- Action item:
Start the copy at the line containing "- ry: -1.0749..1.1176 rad" and run it through the last line of the records. Repeat each line exactly; omit pictures.

##### Input data #####

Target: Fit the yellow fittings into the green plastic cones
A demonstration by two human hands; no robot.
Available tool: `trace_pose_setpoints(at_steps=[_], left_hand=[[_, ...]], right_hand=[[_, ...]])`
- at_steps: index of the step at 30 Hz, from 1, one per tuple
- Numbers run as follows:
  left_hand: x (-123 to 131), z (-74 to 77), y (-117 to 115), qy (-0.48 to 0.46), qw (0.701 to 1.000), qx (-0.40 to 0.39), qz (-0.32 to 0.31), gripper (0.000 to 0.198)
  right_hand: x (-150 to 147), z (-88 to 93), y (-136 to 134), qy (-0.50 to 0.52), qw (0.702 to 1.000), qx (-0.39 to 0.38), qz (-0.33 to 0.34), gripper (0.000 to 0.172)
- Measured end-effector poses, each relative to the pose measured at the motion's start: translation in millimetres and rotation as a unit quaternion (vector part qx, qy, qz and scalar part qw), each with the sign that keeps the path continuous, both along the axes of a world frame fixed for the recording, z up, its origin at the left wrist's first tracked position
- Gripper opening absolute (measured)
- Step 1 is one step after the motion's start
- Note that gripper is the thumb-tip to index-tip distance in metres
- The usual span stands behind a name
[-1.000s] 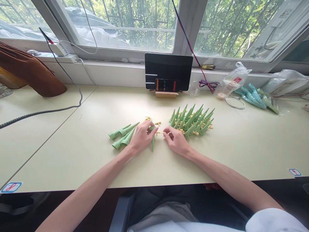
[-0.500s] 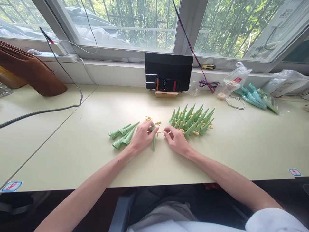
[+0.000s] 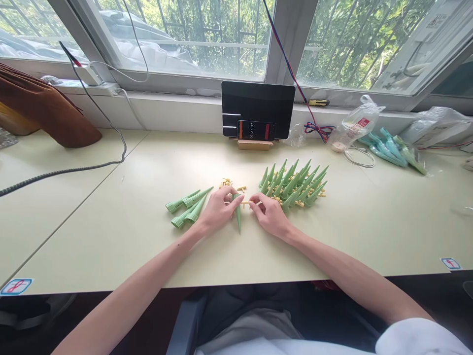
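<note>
Pinched in my left hand is a green plastic spike, its pointed end toward me. My right hand grips a small yellow valve piece by its right end; its other end reaches the spike's side, though I cannot tell whether it is inserted. Left of my left hand lie several plain green spikes. Beyond my fingers are loose yellow valve pieces, with a single one beside them. A dense group of green spikes with yellow pieces lies just past my right hand.
At the back, a black tablet stands behind a phone on a small cardboard stand. Plastic bags and blue-green packets lie at the back right. A dark cable crosses the table's left side.
The green spike in my left hand has turned slightly, its tip shifting a little right. The gap between it and the yellow piece in my right hand looks smaller.
</note>
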State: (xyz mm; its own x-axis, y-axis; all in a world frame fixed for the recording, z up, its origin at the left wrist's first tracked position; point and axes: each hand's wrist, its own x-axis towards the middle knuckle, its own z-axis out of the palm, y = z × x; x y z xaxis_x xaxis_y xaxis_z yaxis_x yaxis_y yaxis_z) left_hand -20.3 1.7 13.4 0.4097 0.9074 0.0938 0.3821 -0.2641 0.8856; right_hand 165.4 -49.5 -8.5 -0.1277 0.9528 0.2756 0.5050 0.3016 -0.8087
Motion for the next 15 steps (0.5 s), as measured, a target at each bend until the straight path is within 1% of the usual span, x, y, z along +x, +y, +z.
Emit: trace_pose_setpoints(at_steps=[5, 10, 15], left_hand=[[-0.9, -2.9, -0.2, -0.015, 0.999, -0.039, -0.016, 0.029], [-0.5, -4.1, 0.9, -0.009, 0.999, -0.025, -0.03, 0.031], [-0.2, -2.1, 1.8, -0.029, 0.998, -0.019, -0.057, 0.036]], right_hand=[[0.2, -0.1, 0.7, 0.003, 1.0, 0.001, 0.001, 0.019], [0.4, -0.8, 1.3, 0.007, 1.0, 0.004, -0.002, 0.018], [0.6, -1.1, 0.8, 0.012, 1.0, 0.001, -0.002, 0.018]])
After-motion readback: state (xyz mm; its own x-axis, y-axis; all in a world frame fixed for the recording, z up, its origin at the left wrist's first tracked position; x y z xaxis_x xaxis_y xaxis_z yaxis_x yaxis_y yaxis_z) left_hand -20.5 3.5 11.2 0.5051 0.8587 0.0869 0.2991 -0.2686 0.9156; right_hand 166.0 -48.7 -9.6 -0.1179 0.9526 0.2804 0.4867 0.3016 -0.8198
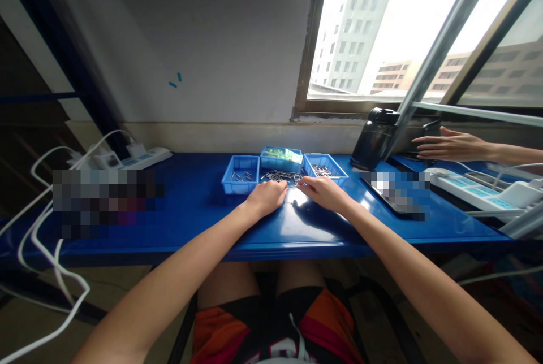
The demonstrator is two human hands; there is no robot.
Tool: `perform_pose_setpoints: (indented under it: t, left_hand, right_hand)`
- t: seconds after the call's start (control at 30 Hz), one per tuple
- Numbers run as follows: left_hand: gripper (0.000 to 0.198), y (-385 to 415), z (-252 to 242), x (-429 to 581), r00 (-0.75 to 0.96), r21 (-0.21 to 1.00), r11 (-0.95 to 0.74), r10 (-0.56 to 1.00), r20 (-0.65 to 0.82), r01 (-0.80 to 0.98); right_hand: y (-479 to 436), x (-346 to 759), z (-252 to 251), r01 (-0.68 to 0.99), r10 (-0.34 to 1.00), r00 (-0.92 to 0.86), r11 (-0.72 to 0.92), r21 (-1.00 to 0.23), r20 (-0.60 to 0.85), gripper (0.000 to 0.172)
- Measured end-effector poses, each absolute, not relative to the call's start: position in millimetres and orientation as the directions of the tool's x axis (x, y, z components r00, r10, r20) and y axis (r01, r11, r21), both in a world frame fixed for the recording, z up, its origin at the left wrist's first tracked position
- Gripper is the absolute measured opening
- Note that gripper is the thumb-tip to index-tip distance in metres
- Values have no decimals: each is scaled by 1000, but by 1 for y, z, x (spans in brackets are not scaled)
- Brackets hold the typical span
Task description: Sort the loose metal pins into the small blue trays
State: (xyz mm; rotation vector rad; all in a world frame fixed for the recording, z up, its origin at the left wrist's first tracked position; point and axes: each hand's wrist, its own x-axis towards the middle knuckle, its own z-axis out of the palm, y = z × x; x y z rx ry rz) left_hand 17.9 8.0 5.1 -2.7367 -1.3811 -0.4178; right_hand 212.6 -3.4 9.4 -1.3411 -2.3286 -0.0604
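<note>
A loose pile of thin metal pieces (pixel 280 175), like screws or pins, lies on the blue table between three blue plastic bins. My left hand (pixel 268 196) rests at the near left edge of the pile with its fingers curled closed; what they hold, if anything, is hidden. Just right of the pile, my right hand (pixel 321 191) has thumb and fingers pinched together, and anything between them is too small to name. The left bin (pixel 241 186) contains a few metal pieces, the right bin (pixel 339 174) many more. Green-and-clear packaging (pixel 282 154) fills the back bin (pixel 275 165).
A black bottle (pixel 371 141) stands behind a phone (pixel 392 197) on the right. Power strips (pixel 475 189) with white cables lie at both sides. Another person's hand (pixel 453 144) reaches in at far right. The table's front edge (pixel 280 252) runs before my lap.
</note>
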Motion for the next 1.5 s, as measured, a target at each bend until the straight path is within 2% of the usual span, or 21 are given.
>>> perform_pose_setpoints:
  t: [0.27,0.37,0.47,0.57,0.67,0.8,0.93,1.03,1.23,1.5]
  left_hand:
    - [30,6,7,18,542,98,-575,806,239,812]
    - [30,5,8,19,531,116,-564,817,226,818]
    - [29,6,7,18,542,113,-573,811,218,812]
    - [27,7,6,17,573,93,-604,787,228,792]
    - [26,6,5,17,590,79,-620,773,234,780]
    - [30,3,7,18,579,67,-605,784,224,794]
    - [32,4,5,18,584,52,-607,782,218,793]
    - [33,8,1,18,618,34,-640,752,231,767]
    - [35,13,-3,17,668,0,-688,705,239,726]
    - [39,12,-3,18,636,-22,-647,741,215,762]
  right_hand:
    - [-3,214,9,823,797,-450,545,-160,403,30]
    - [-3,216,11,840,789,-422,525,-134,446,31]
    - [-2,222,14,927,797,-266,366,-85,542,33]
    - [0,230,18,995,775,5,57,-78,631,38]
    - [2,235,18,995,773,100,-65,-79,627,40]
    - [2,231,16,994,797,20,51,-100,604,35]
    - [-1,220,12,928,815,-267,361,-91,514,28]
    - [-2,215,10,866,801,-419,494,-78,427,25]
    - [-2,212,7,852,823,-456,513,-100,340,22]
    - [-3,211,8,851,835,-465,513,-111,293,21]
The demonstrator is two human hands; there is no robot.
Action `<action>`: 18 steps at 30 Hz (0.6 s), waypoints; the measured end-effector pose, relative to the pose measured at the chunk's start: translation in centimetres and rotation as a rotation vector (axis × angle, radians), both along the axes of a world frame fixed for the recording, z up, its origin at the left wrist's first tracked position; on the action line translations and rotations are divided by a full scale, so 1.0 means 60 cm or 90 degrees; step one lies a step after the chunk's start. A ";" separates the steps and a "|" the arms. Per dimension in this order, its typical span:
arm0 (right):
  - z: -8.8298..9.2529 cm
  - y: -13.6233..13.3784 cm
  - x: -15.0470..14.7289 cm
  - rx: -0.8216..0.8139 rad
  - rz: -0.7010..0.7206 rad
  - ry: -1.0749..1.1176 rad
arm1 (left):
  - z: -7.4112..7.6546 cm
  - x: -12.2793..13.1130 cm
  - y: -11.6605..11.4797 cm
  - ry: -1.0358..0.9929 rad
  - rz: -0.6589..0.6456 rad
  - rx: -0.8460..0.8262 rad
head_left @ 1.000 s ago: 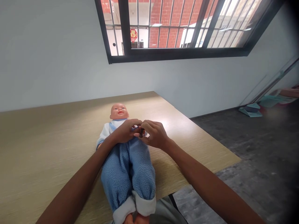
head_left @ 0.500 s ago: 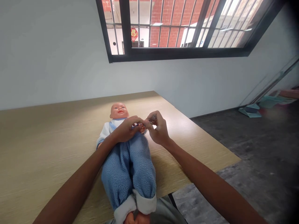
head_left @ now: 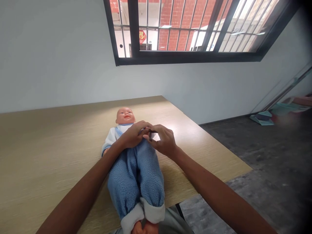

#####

- Written solution:
  - ry: -1.0749..1.1176 rad
arm1 (left):
  - z: -7.4112..7.6546 cm
  - x: -12.2793..13.1130 cm
  - y: -11.6605..11.4797 cm
  - ry: -1.0358..0.9929 rad
  - rz: -0.6589..0.6456 rad
  - rx: -0.8460..0.8262 rad
head_left @ 1.000 s ago: 
head_left @ 0.500 s ago: 
head_left @ now: 

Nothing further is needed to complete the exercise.